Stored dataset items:
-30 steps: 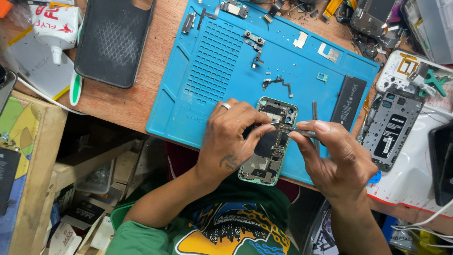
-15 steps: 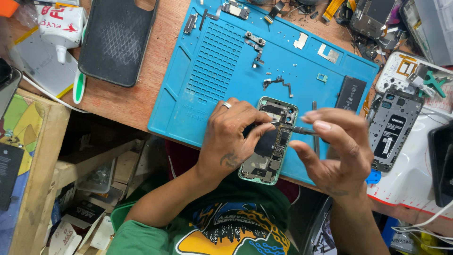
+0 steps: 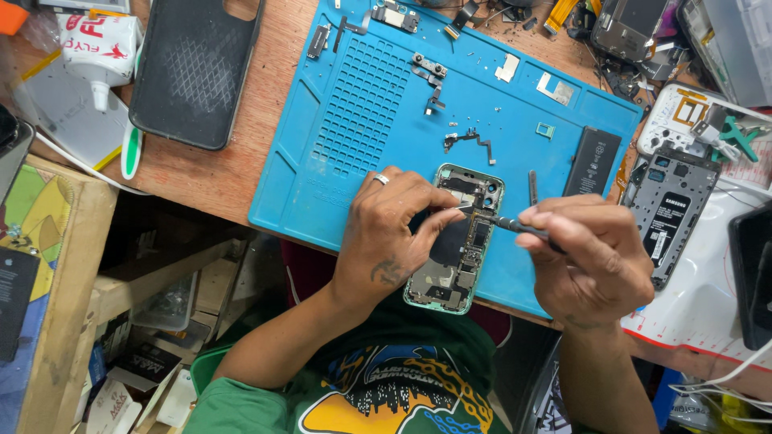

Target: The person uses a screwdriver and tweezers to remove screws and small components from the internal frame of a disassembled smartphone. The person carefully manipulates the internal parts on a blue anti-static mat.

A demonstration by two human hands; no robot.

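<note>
Blue repair mat (image 3: 362, 120) on wooden tabletop (image 3: 217, 173) carries opened phone (image 3: 456, 241). Left hand (image 3: 394, 237) presses down on phone, fingers curled. Right hand (image 3: 595, 257) grips thin screwdriver (image 3: 515, 227), tip apparently touching phone's upper internals. Loose battery (image 3: 593, 161) nearby.

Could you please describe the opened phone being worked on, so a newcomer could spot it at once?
Start at the big blue mat on the wooden bench. At its near edge lies the opened phone, steadied by the left hand while the right hand brings a thin tool to it. Unlike the grey phone off the mat, it has a pale green frame.
</note>
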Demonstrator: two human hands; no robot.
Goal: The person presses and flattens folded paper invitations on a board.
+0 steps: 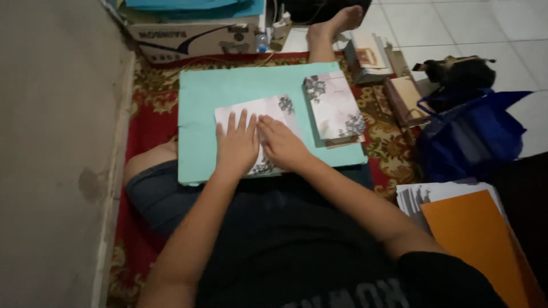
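We note both hands flat on a floral printed sheet (260, 117) at frame centre, lying on a mint green board (228, 88) across the lap. Left hand (237, 145) presses with fingers spread; right hand (282, 142) lies palm down beside it; neither grip closes on anything. We judge even pressure and aligned edges essential. A stack of matching sheets (334, 105) sits upper right.

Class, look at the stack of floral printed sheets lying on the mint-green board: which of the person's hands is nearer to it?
The right hand: it lies just left of the stack. The left hand sits farther left, beyond it.
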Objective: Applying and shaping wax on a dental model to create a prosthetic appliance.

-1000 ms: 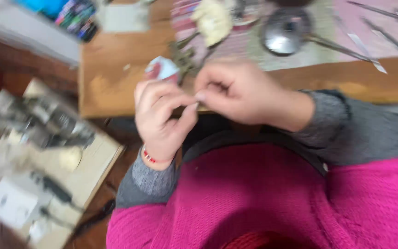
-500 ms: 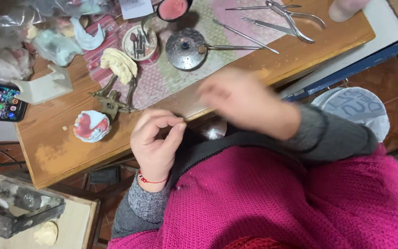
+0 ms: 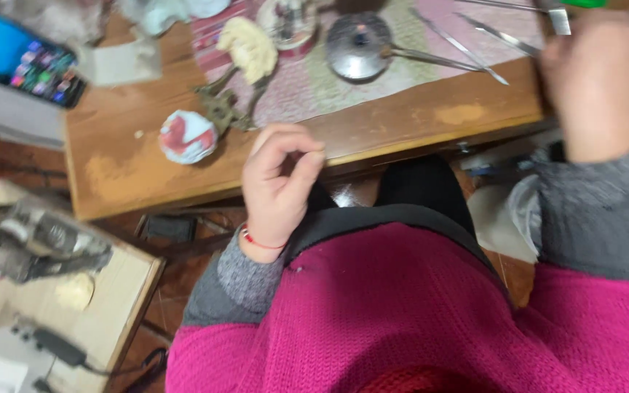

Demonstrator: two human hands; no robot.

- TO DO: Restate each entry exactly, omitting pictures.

- ANSWER BOX:
-30 steps: 
-15 steps: 
+0 steps: 

Target: The person uses a screwdriver and tweezers to remove screws and small components from the internal frame of a disassembled smartphone. The person carefully manipulates the internal parts on a blue anti-static mat.

A demonstration by two human hands; no robot.

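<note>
Blue repair mat (image 3: 362, 120) on wooden tabletop (image 3: 217, 173) carries opened phone (image 3: 456, 241). Left hand (image 3: 394, 237) presses down on phone, fingers curled. Right hand (image 3: 595, 257) grips thin screwdriver (image 3: 515, 227), tip apparently touching phone's upper internals. Loose battery (image 3: 593, 161) nearby.

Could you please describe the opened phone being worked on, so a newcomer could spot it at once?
Start at the big blue mat on the wooden bench. At its near edge lies the opened phone, steadied by the left hand while the right hand brings a thin tool to it. Unlike the grey phone off the mat, it has a pale green frame.
</note>
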Demonstrator: two human hands; no robot.
Goal: The person presses and flattens folded paper invitations on a board.
+0 steps: 
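We note both hands flat on a floral printed sheet (260, 117) at frame centre, lying on a mint green board (228, 88) across the lap. Left hand (237, 145) presses with fingers spread; right hand (282, 142) lies palm down beside it; neither grip closes on anything. We judge even pressure and aligned edges essential. A stack of matching sheets (334, 105) sits upper right.

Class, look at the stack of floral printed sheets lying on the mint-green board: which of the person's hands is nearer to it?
The right hand: it lies just left of the stack. The left hand sits farther left, beyond it.
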Objective: Applying and shaping wax on a dental model to create a prosthetic appliance.

-1000 ms: 
-500 ms: 
+0 ms: 

Demonstrator: two human hands; no robot.

No more output is needed.